De tous les festivals auxquels nous avons assisté depuis le début de l’été, celui-ci est sans conteste le plus original. L’un des moins fréquentés également : 170 personnes – originaires de France, du Royaume Uni, d’Allemagne et d’Espagne - sont attendues par Nathalia Petkova, une DJ bulgare de musique techno vivant à Londres depuis huit ans. C’est précisément dans la capitale britannique qu’ont eu lieu les cinq premières éditions de cette manifestation mêlant musique électronique, projections audiovisuelles et méditation. « Il existe plein d’événements pour chacune de ces disciplines, mais aucun où toutes seraient combinées dans un seul but : favoriser le bien-être personnel. En ce sens, Intrinsic est unique », explique la musicienne, elle-même adepte de yoga.
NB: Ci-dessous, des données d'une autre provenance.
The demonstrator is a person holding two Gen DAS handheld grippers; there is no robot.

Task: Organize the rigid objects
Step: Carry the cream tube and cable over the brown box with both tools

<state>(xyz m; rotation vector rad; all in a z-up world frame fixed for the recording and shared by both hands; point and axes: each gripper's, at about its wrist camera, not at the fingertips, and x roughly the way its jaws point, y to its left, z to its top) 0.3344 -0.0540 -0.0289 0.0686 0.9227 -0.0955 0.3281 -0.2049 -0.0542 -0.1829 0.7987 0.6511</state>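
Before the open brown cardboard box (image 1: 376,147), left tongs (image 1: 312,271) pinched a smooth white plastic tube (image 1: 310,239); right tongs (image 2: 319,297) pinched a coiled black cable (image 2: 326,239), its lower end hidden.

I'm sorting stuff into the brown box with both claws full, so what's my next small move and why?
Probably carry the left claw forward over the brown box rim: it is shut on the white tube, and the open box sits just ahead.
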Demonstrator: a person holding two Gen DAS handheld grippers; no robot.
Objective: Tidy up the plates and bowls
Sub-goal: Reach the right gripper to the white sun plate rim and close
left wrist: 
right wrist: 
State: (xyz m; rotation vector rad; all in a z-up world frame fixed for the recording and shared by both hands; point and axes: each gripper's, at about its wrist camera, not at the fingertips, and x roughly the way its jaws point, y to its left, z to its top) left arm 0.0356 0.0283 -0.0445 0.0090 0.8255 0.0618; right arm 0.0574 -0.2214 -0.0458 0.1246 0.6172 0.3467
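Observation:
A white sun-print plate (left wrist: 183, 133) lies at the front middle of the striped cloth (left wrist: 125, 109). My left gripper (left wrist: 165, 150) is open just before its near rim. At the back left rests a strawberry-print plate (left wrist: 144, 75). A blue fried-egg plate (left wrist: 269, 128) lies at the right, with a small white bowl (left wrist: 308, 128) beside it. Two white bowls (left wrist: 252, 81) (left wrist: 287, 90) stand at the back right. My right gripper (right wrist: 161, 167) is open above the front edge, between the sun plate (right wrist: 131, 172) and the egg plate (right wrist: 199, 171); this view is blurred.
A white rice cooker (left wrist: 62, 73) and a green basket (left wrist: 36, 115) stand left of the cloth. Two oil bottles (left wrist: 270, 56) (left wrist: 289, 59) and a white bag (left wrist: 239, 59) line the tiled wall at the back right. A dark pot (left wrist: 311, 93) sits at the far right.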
La DJ londonienne Gwenan. | Anaïs Kervella

C’est sur l’idée d’un fan basé en Dordogne que Nathalia Petkova a décidé de délocaliser sa manifestation dans la vallée des châteaux du Périgord noir. Le festival a investi le jardin que Joséphine Baker et son mari Jo Bouillon ont créé à la fin des années 1940 en contrebas de leur demeure, le château des Milandes. Du vivant de la chanteuse qui l’avait imaginé comme un « village du monde », le parc accueillit des spectacles et des conférences sur la paix et la fraternité.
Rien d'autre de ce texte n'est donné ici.